Now, nothing is certain, as on Tuesday the postponed Olympic Games in Tokyo reached the 100-day mark to end. Despite growing cases of COVID-19, countless scandals and overwhelming public opposition in Japan to the Games, the organizers and the IOC are moving forward.

The 1964 Tokyo Olympics were held Japan’s rapid recovery from the defeat of World War II. These Olympics will be marked by footnotes and asterisks. Athletes will score a lot, of course, but the goals elsewhere will be modest: to achieve this, to avoid becoming a widespread event, and to provoke national pride knowing that few countries could have achieved this.

“The government is well aware of how the world sees Japan,” Dr. Gill Steel, who teaches political science at Doshisha University in Kyoto, wrote in an email. “The cancellation of the Olympics would have been seen, to some degree, as a public failure on the international stage.”

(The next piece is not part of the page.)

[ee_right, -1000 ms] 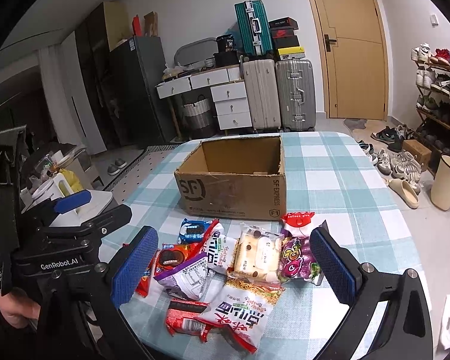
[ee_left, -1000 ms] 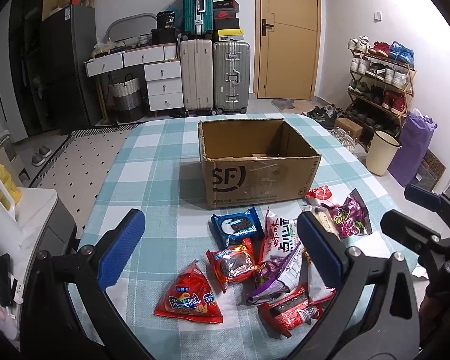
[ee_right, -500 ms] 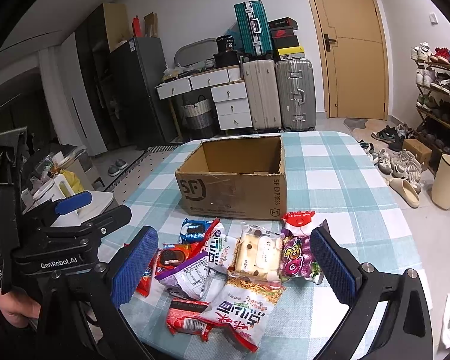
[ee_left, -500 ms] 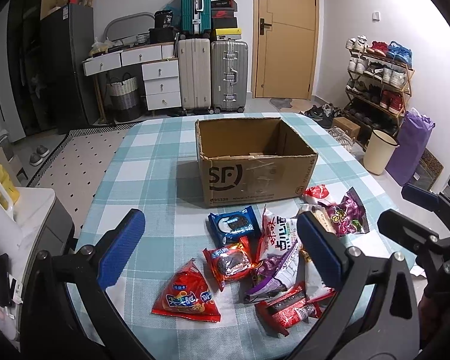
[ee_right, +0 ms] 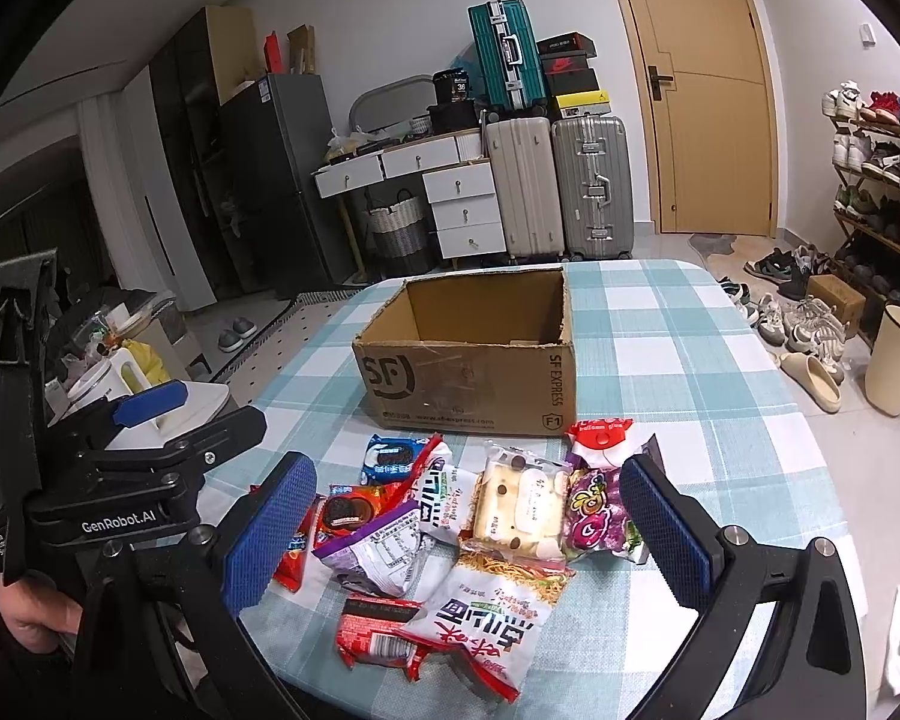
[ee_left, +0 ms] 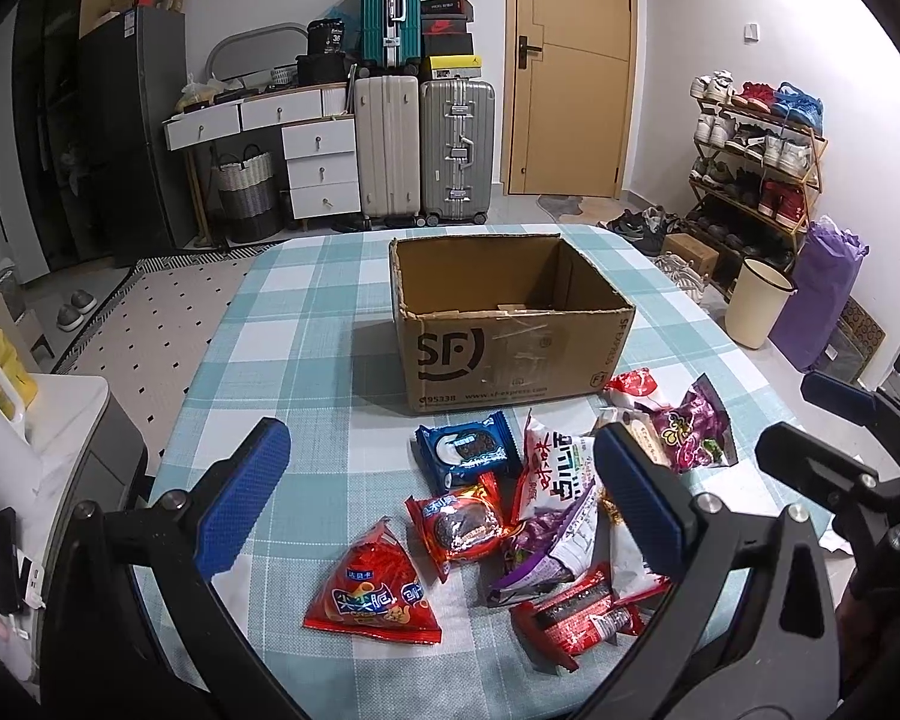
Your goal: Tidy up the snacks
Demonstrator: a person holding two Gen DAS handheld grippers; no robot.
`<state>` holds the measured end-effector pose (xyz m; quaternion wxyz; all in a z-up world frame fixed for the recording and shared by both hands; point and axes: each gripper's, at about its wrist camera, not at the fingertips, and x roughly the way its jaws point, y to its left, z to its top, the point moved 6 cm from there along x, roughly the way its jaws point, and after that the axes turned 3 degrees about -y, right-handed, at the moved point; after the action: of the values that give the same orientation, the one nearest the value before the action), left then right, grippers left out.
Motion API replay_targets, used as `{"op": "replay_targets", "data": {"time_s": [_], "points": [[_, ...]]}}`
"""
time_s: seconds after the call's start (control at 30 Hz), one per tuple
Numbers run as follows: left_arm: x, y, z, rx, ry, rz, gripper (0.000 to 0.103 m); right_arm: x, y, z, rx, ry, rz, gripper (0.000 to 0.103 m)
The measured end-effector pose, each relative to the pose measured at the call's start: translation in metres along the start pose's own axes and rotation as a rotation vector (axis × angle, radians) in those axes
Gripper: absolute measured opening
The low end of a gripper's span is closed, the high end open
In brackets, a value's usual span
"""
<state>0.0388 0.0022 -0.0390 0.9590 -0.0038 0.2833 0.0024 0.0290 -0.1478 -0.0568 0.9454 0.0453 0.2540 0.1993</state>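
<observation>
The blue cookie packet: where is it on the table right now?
In the left wrist view the blue cookie packet lies flat on the checked tablecloth, just in front of the cardboard box, at the left edge of the snack pile, behind the red cookie packet.

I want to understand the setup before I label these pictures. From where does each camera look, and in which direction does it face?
Left wrist: sits on the left gripper, above the table's near left side, facing the cardboard box and the snack pile; its own open blue fingers show, and the right gripper at the right edge.
Right wrist: sits on the right gripper, further right, facing the same way; its open fingers, the left gripper and a hand show.
Shared: box, snacks, checked tablecloth, suitcases, door.
</observation>
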Motion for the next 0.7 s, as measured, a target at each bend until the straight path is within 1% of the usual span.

The price will be high when the Olympics open on July 23rd.

The official cost is $ 15.4 billion. Olympic spending is difficult to track, but several government audits suggest it may be double that, and all but $ 6.7 billion is public money.

The Swiss-based IOC generates 91% of its revenues from the sale of emission rights and sponsorship. That’s at least $ 5 billion in a four-year cycle, but the revenue stream from networks like U.S.-based NBC has been halted by the deferral.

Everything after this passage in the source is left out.